§ Aim of the exercise: This task calls for copying every line of the records that includes the word "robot".

§ Information given:
○ ○ ○ ○

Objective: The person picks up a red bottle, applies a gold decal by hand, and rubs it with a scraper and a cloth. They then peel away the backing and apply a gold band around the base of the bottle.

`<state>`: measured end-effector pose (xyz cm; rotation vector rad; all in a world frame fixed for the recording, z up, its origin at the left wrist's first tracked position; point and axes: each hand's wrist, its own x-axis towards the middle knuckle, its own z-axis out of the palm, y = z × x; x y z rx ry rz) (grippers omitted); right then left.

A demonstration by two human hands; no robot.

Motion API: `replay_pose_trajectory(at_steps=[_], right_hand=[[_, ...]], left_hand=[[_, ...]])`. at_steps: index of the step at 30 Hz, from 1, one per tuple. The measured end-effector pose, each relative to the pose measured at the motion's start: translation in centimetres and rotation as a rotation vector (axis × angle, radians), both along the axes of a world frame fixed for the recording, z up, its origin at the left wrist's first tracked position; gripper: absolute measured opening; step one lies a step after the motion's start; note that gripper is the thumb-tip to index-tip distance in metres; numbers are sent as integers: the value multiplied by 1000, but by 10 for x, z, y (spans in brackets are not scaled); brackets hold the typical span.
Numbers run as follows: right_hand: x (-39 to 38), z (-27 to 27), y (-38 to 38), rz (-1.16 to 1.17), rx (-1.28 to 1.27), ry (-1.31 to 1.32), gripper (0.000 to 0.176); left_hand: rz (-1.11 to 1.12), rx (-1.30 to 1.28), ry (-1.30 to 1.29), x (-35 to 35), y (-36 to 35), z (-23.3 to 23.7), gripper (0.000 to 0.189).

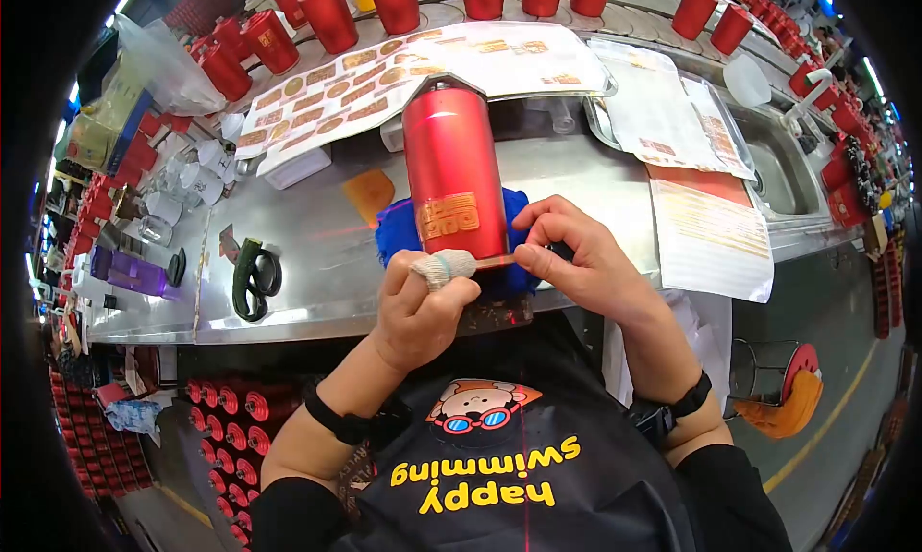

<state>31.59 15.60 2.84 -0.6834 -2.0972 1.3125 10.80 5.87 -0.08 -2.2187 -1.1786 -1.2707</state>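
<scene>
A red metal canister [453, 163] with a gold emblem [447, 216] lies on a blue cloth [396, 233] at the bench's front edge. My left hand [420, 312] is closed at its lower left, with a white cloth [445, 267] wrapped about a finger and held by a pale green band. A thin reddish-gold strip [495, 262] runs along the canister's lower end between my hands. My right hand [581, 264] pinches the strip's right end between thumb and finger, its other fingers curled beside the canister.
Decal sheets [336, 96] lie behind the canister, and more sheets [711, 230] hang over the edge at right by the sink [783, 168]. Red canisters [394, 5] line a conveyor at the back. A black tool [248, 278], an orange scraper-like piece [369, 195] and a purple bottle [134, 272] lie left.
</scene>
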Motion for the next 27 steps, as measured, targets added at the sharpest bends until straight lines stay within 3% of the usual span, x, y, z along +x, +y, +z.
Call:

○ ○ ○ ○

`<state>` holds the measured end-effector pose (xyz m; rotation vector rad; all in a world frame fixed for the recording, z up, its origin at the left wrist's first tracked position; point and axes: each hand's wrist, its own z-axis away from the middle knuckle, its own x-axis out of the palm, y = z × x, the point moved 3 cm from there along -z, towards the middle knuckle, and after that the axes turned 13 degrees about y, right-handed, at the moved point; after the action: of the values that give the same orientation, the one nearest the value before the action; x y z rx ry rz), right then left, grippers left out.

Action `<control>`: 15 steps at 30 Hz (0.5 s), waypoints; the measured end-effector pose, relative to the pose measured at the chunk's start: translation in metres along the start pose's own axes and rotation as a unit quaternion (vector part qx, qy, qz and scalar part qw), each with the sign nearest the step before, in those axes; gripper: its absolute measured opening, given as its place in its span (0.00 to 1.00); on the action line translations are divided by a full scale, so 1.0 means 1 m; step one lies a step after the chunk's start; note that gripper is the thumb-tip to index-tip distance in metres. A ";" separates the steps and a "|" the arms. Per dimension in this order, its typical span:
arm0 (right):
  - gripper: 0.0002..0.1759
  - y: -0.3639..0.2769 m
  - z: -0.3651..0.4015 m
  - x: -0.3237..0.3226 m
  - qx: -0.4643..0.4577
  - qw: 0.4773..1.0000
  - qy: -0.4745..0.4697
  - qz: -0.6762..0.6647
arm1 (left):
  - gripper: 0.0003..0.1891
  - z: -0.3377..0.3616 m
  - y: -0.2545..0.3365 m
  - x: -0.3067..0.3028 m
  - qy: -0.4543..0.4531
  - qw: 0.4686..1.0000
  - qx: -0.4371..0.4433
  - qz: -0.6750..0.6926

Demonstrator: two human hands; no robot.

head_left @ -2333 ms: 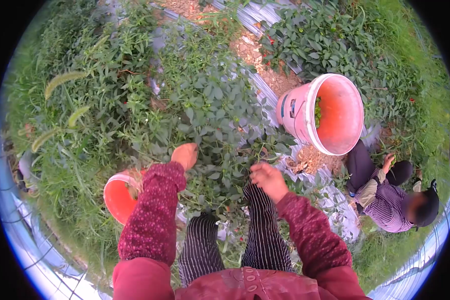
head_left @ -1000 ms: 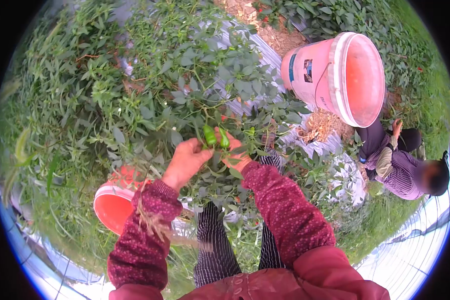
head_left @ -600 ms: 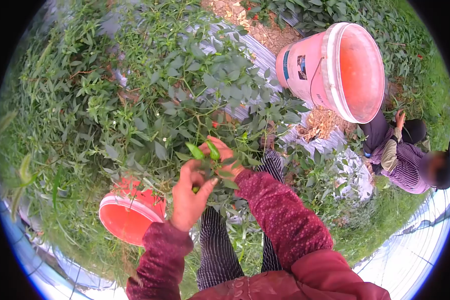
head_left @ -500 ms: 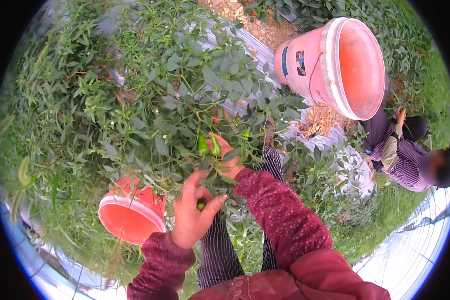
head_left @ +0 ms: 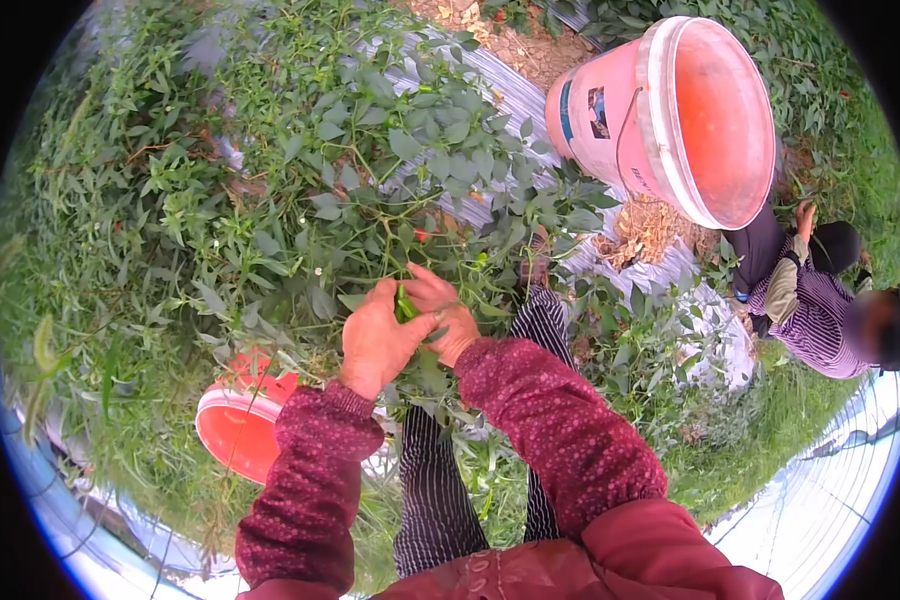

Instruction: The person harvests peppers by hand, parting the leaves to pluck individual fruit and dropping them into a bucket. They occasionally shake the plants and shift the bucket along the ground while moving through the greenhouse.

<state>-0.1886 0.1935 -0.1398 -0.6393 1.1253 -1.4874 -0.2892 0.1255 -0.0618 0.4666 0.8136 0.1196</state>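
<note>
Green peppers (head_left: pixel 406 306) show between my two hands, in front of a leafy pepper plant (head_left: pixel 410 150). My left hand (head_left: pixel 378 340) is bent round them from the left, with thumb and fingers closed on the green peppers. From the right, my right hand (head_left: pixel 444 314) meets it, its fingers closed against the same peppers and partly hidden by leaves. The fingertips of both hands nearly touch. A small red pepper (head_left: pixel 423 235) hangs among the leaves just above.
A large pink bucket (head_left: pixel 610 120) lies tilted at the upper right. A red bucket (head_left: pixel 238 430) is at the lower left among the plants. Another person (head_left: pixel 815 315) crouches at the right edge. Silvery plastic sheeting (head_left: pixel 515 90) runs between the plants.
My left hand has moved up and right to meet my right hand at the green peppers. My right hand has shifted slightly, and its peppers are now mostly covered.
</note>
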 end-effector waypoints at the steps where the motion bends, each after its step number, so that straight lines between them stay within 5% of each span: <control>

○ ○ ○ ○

§ Finished task:
A demonstration by two human hands; no robot.
Demonstrator: two human hands; no robot.

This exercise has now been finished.